Société
Bisengo plongé dans le noir, l’insécurité gagne du terrain à Bandalungwa
L’absence prolongée d’électricité dans le quartier Bisengo, à Bandalungwa, ne se limite pas à un simple désagrément domestique. Elle expose désormais les habitants à une insécurité grandissante, notamment autour du marché Wenze ya Baluba, devenu un point noir dès la tombée de la nuit.

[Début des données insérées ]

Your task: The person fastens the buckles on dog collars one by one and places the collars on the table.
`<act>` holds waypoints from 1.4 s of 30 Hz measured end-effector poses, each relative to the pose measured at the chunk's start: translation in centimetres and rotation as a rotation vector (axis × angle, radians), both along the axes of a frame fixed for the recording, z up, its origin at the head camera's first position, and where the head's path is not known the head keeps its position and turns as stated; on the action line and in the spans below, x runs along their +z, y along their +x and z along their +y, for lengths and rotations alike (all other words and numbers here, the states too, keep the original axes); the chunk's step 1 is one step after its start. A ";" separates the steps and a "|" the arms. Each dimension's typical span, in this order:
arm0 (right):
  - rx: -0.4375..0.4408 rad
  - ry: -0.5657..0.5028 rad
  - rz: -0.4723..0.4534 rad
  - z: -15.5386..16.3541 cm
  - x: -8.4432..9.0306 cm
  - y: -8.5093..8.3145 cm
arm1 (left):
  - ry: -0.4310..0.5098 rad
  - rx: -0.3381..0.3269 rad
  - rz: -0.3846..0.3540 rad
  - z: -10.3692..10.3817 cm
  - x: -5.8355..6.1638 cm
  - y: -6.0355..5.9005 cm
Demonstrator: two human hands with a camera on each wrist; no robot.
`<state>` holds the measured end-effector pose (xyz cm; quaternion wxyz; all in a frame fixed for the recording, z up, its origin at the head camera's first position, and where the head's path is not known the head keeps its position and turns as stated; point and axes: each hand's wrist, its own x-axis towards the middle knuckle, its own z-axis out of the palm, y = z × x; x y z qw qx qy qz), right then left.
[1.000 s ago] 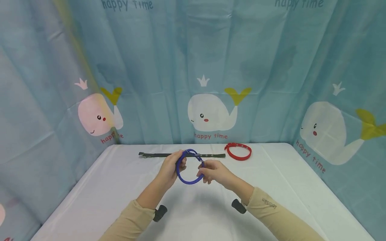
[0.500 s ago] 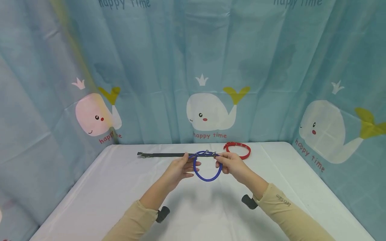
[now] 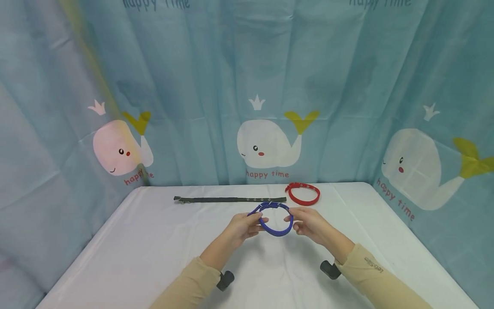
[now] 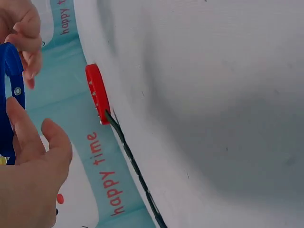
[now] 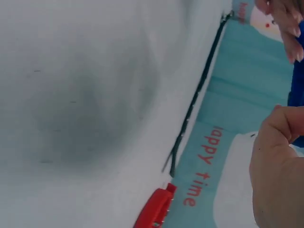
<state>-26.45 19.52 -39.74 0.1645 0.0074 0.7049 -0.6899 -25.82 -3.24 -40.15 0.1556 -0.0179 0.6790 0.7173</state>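
Observation:
A blue collar (image 3: 275, 219) fastened into a loop hangs just above the white table (image 3: 154, 244), held between both hands. My left hand (image 3: 247, 224) pinches its left side, and my right hand (image 3: 306, 221) pinches its right side. In the left wrist view the blue collar (image 4: 8, 95) shows beside my left thumb. The right wrist view catches only a blue edge of the collar (image 5: 298, 95) past my right hand (image 5: 280, 161). The buckle sits at the top of the loop.
A dark collar (image 3: 229, 199) lies flat and straight near the table's far edge. A red looped collar (image 3: 303, 194) rests to its right. A whale-print curtain (image 3: 266, 146) stands behind the table. Both sleeves are tan.
Both hands have carried the blue loop rightward and then slightly nearer and lower. The loop now tilts flatter. The dark and red collars have not moved.

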 end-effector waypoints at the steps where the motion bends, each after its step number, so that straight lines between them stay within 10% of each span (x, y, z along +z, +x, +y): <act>1: -0.002 0.005 -0.013 0.2 -0.2 0.1 | 0.002 0.014 -0.010 0.3 -0.2 -0.1; 32: -0.317 -0.079 -0.191 6.9 -3.8 -0.3 | 0.054 0.223 -0.203 10.9 -4.5 -3.1; 42: -0.345 -0.099 -0.247 8.7 -4.2 -0.7 | 0.195 0.143 -0.242 11.7 -4.4 -3.2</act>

À partir de 18 heures, ce petit marché de proximité, essentiel pour l’approvisionnement quotidien des ménages, se transforme en zone à risque. Des jeunes délinquants, communément appelés « kuluna », y arrachent sacs et téléphones, profitant de l’obscurité totale. « Sans lumière, ils opèrent sans être identifiés », témoigne une habitante.
Récemment, une tentative de cambriolage a été signalée dans la parcelle d’un officier supérieur de l’armée. Les faits se sont déroulés aux environs de 4 heures du matin, dans le noir complet. Les suspects ont pris la fuite après l’intervention de la garde et l’alerte des riverains. D’autres incidents, plus préoccupants encore, ont été signalés à proximité d’un sous-commissariat, où même un adolescent de 13 ans a failli être agressé devant sa propre parcelle.

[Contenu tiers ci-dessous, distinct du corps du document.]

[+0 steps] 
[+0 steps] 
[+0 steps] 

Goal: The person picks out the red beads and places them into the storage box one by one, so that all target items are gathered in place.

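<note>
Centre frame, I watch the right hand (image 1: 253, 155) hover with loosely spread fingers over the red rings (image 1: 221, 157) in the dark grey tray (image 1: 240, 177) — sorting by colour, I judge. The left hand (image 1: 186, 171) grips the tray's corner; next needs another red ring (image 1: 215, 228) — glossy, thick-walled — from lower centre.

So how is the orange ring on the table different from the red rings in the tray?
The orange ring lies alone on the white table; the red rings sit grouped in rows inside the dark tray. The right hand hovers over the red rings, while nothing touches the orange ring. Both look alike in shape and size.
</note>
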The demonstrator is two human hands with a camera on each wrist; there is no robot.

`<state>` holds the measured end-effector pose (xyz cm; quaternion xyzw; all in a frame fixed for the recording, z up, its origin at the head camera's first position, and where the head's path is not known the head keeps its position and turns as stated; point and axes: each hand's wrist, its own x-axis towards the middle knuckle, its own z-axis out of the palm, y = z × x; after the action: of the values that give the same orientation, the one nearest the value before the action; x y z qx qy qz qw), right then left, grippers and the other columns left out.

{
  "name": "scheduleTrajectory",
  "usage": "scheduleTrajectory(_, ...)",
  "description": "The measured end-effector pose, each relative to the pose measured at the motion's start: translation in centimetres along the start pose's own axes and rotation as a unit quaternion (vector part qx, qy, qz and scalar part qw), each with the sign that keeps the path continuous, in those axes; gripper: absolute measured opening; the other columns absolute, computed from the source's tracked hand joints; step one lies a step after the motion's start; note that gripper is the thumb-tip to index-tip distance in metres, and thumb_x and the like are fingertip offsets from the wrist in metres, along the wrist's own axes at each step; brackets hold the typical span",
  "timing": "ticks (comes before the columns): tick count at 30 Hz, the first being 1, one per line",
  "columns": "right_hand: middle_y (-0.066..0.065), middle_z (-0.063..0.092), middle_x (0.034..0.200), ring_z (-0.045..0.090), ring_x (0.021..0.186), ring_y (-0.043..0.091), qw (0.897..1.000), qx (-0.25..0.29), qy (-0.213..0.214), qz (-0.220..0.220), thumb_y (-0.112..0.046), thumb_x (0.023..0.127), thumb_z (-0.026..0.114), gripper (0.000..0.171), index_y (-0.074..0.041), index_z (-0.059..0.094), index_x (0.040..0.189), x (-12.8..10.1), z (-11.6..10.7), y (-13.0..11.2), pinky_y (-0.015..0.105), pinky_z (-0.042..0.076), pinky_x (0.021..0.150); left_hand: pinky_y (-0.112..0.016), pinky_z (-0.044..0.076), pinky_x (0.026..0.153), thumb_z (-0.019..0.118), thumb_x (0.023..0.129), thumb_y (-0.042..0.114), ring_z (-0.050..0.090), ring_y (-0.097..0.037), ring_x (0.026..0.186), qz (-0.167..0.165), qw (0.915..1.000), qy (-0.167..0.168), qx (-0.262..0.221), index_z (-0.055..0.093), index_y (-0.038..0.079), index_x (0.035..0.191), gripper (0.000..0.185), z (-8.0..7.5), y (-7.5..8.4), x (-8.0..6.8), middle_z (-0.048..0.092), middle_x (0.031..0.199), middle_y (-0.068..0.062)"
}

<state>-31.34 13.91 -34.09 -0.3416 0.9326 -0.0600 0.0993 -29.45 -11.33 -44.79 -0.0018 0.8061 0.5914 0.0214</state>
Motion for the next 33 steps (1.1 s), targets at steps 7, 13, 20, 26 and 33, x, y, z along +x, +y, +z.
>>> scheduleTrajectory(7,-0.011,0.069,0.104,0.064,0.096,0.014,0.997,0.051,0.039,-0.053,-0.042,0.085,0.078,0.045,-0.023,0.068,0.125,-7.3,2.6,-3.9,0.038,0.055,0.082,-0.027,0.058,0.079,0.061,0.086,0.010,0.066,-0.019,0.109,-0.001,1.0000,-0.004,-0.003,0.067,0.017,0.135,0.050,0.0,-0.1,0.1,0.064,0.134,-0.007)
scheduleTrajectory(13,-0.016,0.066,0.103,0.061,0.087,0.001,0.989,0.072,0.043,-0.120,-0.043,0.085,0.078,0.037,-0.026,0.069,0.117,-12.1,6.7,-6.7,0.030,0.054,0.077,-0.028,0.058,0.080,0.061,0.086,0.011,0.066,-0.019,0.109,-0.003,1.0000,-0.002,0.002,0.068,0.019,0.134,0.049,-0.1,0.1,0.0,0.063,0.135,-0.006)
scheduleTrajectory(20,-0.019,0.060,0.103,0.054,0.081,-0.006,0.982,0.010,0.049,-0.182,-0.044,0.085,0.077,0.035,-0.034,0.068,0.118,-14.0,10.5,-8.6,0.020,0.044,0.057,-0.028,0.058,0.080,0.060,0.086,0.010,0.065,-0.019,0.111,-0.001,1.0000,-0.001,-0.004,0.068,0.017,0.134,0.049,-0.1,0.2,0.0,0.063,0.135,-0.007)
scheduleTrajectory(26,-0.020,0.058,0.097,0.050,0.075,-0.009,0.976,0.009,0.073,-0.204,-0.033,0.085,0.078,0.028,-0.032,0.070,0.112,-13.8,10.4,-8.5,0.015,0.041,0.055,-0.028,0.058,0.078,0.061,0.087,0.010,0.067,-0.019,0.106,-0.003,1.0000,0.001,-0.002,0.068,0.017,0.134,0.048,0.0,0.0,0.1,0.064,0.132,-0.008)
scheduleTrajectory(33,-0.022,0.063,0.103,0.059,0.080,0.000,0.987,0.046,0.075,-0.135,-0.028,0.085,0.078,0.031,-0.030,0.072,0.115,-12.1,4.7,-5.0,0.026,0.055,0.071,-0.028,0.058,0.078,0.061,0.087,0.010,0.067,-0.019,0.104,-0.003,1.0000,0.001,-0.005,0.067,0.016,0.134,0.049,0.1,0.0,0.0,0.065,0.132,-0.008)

Face à cette situation, les habitants s’interrogent sur l’efficacité du dispositif sécuritaire. Comment expliquer que des agressions se produisent à quelques mètres de postes de police ? Pourquoi les malfrats n’ont-ils plus peur de l’autorité ? Pour la population de Bisengo, l’État doit renforcer la sécurité de proximité et revoir la présence policière sur le terrain, car l’obscurité ne fait qu’amplifier une criminalité déjà inquiétante.